• Prompt
Find the line that holds "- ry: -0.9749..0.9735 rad", then repeat it and each line below it word for word through the end of the listing, leaving out pictures.

• Dataset records
______

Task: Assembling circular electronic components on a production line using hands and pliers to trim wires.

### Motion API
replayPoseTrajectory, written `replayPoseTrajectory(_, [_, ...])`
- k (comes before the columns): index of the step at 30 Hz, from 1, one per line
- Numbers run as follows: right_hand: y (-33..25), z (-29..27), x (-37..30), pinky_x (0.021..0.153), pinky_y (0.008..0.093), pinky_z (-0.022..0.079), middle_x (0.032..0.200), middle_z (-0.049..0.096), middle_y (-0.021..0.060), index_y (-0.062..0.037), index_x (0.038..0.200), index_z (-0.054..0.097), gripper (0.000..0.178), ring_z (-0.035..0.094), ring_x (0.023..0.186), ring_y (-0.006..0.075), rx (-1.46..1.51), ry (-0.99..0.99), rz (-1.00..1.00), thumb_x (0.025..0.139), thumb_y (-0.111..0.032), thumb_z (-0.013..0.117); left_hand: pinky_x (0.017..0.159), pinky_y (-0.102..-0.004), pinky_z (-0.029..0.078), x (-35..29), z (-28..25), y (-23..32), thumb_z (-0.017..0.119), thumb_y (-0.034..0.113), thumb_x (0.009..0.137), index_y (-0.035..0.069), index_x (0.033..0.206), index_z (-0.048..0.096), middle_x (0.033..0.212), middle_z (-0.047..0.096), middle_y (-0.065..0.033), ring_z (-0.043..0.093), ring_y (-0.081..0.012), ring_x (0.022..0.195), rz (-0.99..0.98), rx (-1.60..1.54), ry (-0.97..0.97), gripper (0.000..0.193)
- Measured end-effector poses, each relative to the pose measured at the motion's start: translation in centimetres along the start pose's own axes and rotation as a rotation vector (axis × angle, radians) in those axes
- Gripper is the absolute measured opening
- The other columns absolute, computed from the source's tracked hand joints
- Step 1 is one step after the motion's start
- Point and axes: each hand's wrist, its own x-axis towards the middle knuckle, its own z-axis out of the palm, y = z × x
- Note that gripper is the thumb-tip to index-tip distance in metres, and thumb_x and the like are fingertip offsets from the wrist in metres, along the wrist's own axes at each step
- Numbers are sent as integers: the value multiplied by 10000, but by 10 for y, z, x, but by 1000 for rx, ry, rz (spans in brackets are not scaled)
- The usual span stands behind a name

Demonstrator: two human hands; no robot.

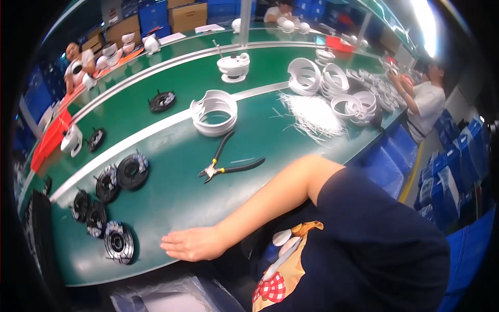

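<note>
My right hand (193,244) lies flat near the front edge of the green table, fingers stretched out and nothing seen in them. My left hand is not in view. To the left of the hand sits a black round part with a silvery ring face (118,243); several similar black round parts (133,171) lie behind it. Farther back, a pair of diagonal cutters (210,171) with black handles rests with its handles spread. Beyond it stands a white ring-shaped housing (214,113).
A heap of thin white strips (314,117) lies at the back right, beside several white ring housings (304,76). A white rail (156,126) borders the conveyor, which carries a white round device (233,67) and a black part (162,101). Other people work around the line. Blue bins (387,161) stand at right.
</note>
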Motion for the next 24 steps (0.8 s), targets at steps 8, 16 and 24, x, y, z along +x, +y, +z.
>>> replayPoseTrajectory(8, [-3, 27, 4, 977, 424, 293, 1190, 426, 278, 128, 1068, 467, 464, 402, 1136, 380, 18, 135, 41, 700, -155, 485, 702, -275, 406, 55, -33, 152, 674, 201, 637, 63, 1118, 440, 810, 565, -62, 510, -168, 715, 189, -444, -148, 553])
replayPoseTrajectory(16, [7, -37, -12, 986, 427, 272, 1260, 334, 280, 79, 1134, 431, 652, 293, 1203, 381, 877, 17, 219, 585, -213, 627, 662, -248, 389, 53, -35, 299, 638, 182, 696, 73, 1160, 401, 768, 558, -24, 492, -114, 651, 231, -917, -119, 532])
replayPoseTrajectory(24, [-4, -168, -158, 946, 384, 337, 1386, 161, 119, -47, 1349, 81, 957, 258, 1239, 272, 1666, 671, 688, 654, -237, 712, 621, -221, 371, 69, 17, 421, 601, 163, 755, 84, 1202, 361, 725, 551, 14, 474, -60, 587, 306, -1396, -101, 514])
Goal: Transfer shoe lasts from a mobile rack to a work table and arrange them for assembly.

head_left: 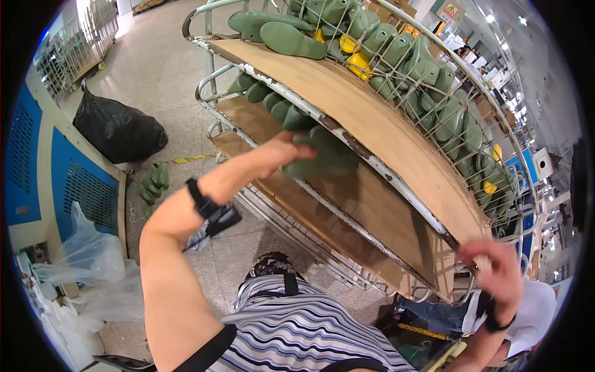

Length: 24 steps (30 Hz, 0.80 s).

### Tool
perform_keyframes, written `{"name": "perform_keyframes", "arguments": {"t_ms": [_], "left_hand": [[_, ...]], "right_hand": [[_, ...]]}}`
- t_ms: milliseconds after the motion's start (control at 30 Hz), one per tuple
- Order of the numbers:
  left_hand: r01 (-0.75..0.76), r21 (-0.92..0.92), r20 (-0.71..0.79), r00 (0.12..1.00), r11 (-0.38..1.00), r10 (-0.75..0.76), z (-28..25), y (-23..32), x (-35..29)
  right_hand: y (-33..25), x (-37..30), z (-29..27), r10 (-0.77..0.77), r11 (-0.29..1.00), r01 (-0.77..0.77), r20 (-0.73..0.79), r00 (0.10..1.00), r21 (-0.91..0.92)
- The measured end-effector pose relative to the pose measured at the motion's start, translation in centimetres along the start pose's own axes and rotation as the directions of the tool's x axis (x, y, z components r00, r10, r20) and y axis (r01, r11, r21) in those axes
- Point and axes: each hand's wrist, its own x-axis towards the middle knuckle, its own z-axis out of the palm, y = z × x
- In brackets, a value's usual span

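My left hand [280, 155] reaches between two levels of the rack, its fingers closed on a green shoe last [331, 154] that is smeared by motion. Other green shoe lasts [279, 110] stand in a row beside it at the left end of that level. Over at the rack's right end, my right hand [499, 273] is raised by the corner, slightly blurred. Its fingers are bent and apart, and I see nothing in them. On the rack's top board [372, 105] more green lasts [291, 41] lie along the far side, a few with yellow parts.
The white metal rack [384, 173] with chipped paint fills the middle. To the left are a black bag [118, 127], several green lasts [152, 183] on the floor, a blue-panelled machine [83, 180] and clear plastic sheeting [93, 248]. Another person [533, 310] is at the lower right.
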Motion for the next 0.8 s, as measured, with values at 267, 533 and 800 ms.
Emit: {"name": "perform_keyframes", "arguments": {"t_ms": [267,533,800], "left_hand": [[0.025,-0.313,0.412,0.905,0.949,0.112,-5.0,-10.0,-9.1],[0.146,-0.246,0.302,0.951,0.958,-0.068,-5.5,-19.6,-13.8],[0.289,-0.292,0.354,0.918,0.911,-0.178,-4.4,-21.9,-12.9]], "right_hand": [[-4.7,28.2,1.0,-0.388,0.700,0.387,0.135,0.912,-0.600],[-12.6,49.5,11.7,-0.507,0.506,0.389,0.100,0.856,-0.770],[-11.1,47.5,9.7,-0.162,0.789,-0.084,-0.338,0.927,-0.609]]}}
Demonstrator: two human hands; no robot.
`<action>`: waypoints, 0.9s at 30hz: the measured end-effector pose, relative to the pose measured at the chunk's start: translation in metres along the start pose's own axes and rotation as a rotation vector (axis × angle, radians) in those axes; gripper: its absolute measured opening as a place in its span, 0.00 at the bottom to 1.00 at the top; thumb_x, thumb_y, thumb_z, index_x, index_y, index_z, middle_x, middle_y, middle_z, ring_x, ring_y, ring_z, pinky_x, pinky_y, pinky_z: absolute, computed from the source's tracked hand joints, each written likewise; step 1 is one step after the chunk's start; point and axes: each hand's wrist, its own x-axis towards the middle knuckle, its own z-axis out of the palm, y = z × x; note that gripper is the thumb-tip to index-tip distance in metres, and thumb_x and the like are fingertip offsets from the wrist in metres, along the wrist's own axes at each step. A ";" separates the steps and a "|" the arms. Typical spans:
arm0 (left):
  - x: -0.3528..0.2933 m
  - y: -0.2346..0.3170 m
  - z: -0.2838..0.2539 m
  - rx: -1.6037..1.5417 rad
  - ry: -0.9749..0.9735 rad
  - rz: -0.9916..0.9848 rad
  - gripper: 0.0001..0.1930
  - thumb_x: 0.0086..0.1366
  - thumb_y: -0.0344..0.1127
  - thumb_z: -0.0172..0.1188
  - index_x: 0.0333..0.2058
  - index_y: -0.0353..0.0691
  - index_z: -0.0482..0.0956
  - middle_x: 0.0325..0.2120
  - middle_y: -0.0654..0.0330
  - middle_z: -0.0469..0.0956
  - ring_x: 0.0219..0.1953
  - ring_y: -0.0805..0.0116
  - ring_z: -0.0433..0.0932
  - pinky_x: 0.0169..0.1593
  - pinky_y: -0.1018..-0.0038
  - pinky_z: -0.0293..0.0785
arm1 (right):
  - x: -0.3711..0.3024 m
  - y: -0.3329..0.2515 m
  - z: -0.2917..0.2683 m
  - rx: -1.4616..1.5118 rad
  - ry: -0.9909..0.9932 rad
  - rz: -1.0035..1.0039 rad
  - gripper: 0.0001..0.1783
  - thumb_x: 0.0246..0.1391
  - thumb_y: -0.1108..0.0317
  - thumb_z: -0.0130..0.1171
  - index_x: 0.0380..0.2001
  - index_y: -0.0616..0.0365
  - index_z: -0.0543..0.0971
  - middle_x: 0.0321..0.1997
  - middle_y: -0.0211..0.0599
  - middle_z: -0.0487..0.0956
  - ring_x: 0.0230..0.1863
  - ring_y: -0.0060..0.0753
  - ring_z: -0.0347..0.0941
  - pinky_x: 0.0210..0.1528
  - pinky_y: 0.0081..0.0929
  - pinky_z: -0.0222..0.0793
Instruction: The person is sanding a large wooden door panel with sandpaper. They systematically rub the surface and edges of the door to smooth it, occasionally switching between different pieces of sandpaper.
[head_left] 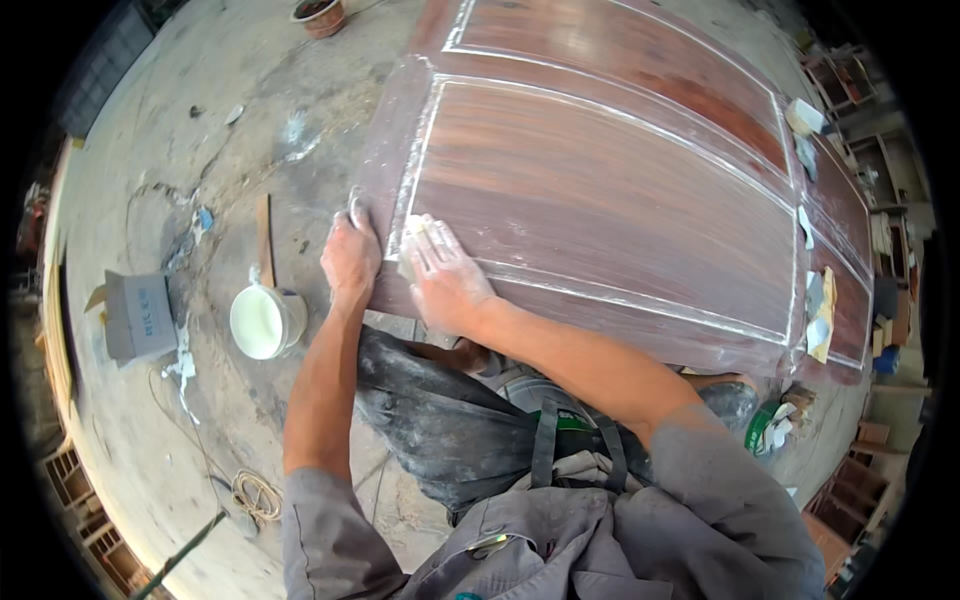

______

• Answer to this task
  - ry: -0.9749..0.9735 rad
  - rz: -0.9916..0.9848 rad
  - gripper: 0.0001..0.1930
  - thumb_x: 0.0086..0.1366
  - thumb_y: -0.0344..0.1127
  - thumb_z: -0.0172..0.1188
  - index_x: 0.0333..0.2058
  - index_y: -0.0353..0.0691
  - index_z: -0.0482..0.0956
  - middle_x: 0.0325..0.2120
  - middle_y: -0.0654..0.0330
  - middle_z: -0.0469..0.0956
  - ring_x: 0.0219..0.1953
  - ring_y: -0.0805..0.0116
  - ring_z: -0.0433..0.0932
  - pinky_x: 0.0169..0.1593
  - pinky_y: -0.1018..-0.0038
  - pinky_z: -0.0293..0.0785
arm1 (right):
  - x: -0.3711..0.3024 m
  - y: -0.3329..0.2515 m
  - z: -0.2917..0.2683 m
  - rx: -1.4616..1.5118 rad
  - ry: -0.9909..0.9932 rad
  - rz: -1.0035..1.0039 rad
  - gripper: 0.0001..0.1783
  - thumb_x: 0.0246..0.1391
  - thumb_y: -0.1108..0.0317
  - thumb_z: -0.0130..0.1171
  - index_x: 0.0380..0.2001
  - index_y: -0.0616..0.0365
  - index_z: -0.0543..0.0971
  - middle_x: 0.0321..0.1997
  - middle_y: -0.0211..0.0599
  - middle_z: -0.0487..0.0956
  - ring_x: 0.0230..0.1863
  - ring_y: -0.0060..0.0753
  - ring_z: -0.0347..0.0941
  - pinky_x: 0.0210..0.1528
  - pinky_y: 0.0081..0.0929
  - pinky_z: -0.0222..0.0793
Instruction: The person is sanding a large wooden door panel with sandpaper. They systematically rub the surface and edges of the door to smooth it, occasionally switching between different pieces of sandpaper.
[head_left] 

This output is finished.